DIRECTIONS FOR THIS TASK:
Give back all of the data, word for word.

DATASET EXCERPT:

*** Block opens ***

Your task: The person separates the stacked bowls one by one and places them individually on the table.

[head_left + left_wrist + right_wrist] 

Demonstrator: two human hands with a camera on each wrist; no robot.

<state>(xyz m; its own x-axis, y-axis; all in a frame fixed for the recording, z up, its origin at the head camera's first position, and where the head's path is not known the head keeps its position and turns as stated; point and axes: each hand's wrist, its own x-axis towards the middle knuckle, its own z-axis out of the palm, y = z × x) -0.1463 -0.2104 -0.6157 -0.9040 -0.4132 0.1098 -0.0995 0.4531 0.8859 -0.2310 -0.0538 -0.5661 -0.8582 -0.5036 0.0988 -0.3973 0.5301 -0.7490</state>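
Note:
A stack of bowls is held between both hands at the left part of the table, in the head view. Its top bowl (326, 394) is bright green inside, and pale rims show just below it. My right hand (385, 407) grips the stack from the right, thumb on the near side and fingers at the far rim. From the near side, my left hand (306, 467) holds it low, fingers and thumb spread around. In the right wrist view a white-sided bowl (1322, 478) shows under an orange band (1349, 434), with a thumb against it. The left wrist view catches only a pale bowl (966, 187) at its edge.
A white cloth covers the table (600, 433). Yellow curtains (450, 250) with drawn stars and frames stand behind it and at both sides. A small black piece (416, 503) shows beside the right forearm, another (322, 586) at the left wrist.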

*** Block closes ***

EXERCISE SOLUTION:
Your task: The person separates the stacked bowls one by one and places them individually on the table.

[head_left + left_wrist + right_wrist] 

Demonstrator: two human hands with a camera on each wrist; no robot.

<state>(xyz m; its own x-axis, y-axis; all in a frame fixed for the recording, z up, its origin at the head camera's first position, and where the head's path is not known the head keeps its position and turns as stated; point and axes: each hand's wrist, its own x-axis towards the middle knuckle, its own z-axis out of the palm, y = z × x) -0.1463 -0.2104 -0.6157 -0.9040 -0.4132 0.1098 -0.0995 0.4531 0.8859 -0.2310 -0.0538 -0.5661 -0.8582 -0.5036 0.0988 -0.3973 0.5301 -0.7490</state>
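Note:
A stack of bowls is held between both hands at the left part of the table, in the head view. Its top bowl (326, 394) is bright green inside, and pale rims show just below it. My right hand (385, 407) grips the stack from the right, thumb on the near side and fingers at the far rim. From the near side, my left hand (306, 467) holds it low, fingers and thumb spread around. In the right wrist view a white-sided bowl (1322, 478) shows under an orange band (1349, 434), with a thumb against it. The left wrist view catches only a pale bowl (966, 187) at its edge.
A white cloth covers the table (600, 433). Yellow curtains (450, 250) with drawn stars and frames stand behind it and at both sides. A small black piece (416, 503) shows beside the right forearm, another (322, 586) at the left wrist.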

No more work is needed on this exercise.